Samuel consegue escrever um artigo inteiro sobre o assunto sem propor absolutamente nada diferente do que propusemos.
Nós achamos que Samuel deveria tratar com mais seriedade esse que é um dos mais terríveis problemas do Brasil e que nos coloca entre os dez países de pior distribuição de renda do planeta, em conjunto com países africanos muito pobres. Mas, para ele, o problema está em que não sabemos fazer conta e que alguns de nossos cálculos estão errados.
O que fizemos foi colecionar saídas que estão sendo adotadas por outros países.
Para não cansar o leitor, não vamos repeti-las, mas relacionar outras e novas possibilidades, como passar a taxar lucros de empresas e dividendos recebidos por pessoas físicas. Aliás, isso existia no Brasil até 1995, quando o então presidente Fernando Henrique Cardoso resolveu alterar a legislação e eliminar a cobrança.
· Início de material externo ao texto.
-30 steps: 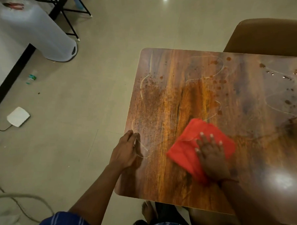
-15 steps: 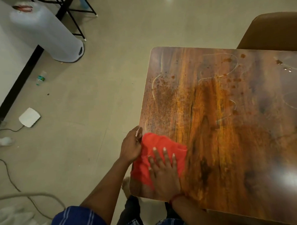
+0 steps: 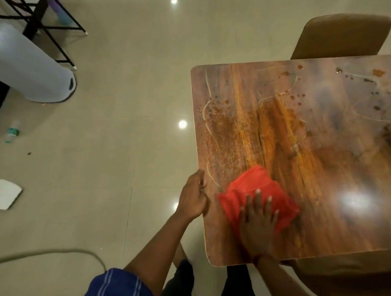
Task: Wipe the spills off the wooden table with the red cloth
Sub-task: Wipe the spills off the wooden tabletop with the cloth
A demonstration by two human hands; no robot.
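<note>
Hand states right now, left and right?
Left hand: curled, gripping the wooden table edge.
Right hand: open, flat, pressing the red cloth.

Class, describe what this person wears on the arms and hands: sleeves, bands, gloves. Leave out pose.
The left hand and right hand are bare: no gloves, no rings showing. The left arm is uncovered up to a short dark-blue sleeve with thin pale stripes. The right wrist seems to carry a thin reddish band; no right sleeve shows.

Counter (image 3: 337,187): brown wood, shiny, rounded corners.
Cloth: red cloth (image 3: 255,185) lies near the front left corner.
Spills (image 3: 220,118): brown spots and wet lines farther back.
</note>
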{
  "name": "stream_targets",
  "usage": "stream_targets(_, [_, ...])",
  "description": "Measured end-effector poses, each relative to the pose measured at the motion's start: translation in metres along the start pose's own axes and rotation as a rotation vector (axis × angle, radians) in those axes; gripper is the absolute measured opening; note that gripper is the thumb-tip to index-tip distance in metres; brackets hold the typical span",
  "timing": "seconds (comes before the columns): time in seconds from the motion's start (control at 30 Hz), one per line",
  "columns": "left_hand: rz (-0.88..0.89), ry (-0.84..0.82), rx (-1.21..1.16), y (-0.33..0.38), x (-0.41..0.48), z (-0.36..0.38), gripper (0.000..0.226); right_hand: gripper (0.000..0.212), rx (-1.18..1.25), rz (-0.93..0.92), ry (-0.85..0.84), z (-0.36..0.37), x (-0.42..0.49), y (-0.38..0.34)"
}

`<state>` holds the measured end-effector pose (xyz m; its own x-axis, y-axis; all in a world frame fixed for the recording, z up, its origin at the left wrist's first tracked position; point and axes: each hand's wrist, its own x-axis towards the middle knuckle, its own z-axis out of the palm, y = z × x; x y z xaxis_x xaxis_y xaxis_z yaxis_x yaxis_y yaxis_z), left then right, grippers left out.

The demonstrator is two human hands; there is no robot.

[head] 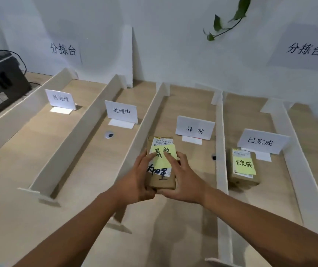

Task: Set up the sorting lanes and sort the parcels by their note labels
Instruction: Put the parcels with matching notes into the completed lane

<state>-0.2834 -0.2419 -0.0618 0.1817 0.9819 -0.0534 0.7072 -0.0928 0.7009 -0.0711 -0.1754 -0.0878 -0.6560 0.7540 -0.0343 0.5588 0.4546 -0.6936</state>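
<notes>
Four lane signs [121, 111] on wooden table [19, 218]

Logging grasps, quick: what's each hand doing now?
Left hand: grips the parcel at its left edge.
Right hand: holds the same parcel, fingers on its yellow note.

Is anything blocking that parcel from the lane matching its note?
Nothing visible does. The left hand and right hand hold the brown cardboard parcel over the lane of the white 异常 sign.
</notes>
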Motion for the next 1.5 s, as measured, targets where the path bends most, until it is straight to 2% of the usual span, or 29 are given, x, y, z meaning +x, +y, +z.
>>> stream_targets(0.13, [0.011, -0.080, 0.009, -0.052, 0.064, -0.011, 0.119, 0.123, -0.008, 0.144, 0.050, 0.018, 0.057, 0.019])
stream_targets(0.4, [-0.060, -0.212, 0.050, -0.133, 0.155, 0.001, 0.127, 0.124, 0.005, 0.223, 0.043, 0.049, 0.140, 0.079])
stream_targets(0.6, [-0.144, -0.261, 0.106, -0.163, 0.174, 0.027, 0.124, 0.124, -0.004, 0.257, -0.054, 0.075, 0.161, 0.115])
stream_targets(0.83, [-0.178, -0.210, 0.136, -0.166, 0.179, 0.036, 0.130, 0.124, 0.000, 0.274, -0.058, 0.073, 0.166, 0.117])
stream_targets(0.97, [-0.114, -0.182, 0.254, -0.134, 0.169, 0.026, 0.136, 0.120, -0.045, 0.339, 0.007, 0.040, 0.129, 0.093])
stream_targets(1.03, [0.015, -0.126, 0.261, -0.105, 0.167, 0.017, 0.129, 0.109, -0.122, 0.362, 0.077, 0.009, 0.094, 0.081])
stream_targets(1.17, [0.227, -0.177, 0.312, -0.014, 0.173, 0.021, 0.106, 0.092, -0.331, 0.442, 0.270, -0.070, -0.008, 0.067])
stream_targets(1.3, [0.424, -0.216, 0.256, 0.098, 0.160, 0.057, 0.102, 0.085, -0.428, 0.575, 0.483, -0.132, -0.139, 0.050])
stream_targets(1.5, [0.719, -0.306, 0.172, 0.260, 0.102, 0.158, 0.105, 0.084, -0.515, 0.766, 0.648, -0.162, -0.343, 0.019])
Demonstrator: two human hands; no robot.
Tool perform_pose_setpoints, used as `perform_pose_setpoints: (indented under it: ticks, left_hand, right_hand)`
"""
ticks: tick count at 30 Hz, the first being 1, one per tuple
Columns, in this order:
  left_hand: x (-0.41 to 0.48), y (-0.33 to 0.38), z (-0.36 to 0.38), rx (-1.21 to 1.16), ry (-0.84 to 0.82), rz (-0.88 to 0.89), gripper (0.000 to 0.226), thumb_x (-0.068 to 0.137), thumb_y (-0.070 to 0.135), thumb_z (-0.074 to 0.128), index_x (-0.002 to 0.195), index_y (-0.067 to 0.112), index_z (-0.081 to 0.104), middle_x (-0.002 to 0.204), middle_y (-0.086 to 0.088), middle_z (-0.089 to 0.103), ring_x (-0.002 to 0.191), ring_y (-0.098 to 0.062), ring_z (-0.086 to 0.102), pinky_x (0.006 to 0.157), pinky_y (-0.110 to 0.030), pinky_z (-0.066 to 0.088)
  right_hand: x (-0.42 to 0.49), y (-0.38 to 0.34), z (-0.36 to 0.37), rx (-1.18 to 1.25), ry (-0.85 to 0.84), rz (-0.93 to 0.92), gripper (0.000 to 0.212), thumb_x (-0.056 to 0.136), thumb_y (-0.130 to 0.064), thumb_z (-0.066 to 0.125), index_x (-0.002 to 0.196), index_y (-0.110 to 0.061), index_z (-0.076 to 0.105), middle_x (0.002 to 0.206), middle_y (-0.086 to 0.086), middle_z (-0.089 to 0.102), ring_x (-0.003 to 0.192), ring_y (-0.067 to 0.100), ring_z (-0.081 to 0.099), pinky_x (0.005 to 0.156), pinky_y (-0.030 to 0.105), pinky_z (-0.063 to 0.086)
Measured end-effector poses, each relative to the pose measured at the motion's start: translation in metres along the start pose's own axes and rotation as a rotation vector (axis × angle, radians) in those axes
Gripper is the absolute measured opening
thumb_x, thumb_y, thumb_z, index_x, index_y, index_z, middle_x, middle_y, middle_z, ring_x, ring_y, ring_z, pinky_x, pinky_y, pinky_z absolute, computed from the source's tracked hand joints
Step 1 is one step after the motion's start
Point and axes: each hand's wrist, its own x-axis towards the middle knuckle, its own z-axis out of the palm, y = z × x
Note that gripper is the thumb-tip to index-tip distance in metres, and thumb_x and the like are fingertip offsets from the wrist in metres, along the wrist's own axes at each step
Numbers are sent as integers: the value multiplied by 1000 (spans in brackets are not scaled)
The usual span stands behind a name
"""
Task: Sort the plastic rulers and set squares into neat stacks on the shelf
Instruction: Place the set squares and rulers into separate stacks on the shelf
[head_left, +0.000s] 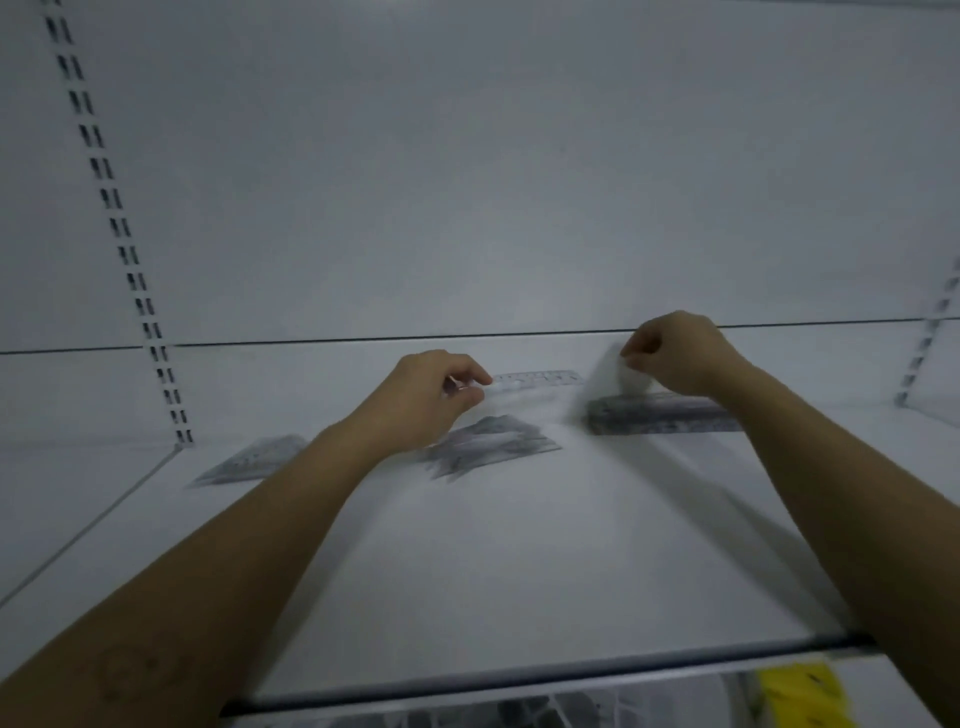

Graças a isso, desde aquela época o trabalhador com salário de R$ 5.000 ou o grande empresário que recebe R$ 100 milhões a título de lucros de sua empresa vão pagar a mesma quantia em seus respectivos Impostos de Renda. Alguém acha isso justo? Samuel provavelmente deve achar.
Antes de tudo, devemos esclarecer aos leitores que essa discussão começou quando fizemos nossas propostas para diminuir o valor do enorme déficit primário --R$ 160 bilhões em 2018-- e dissemos que este poderia ser até eliminado com uma mudança na forma de taxarmos famílias muito ricas em nosso país.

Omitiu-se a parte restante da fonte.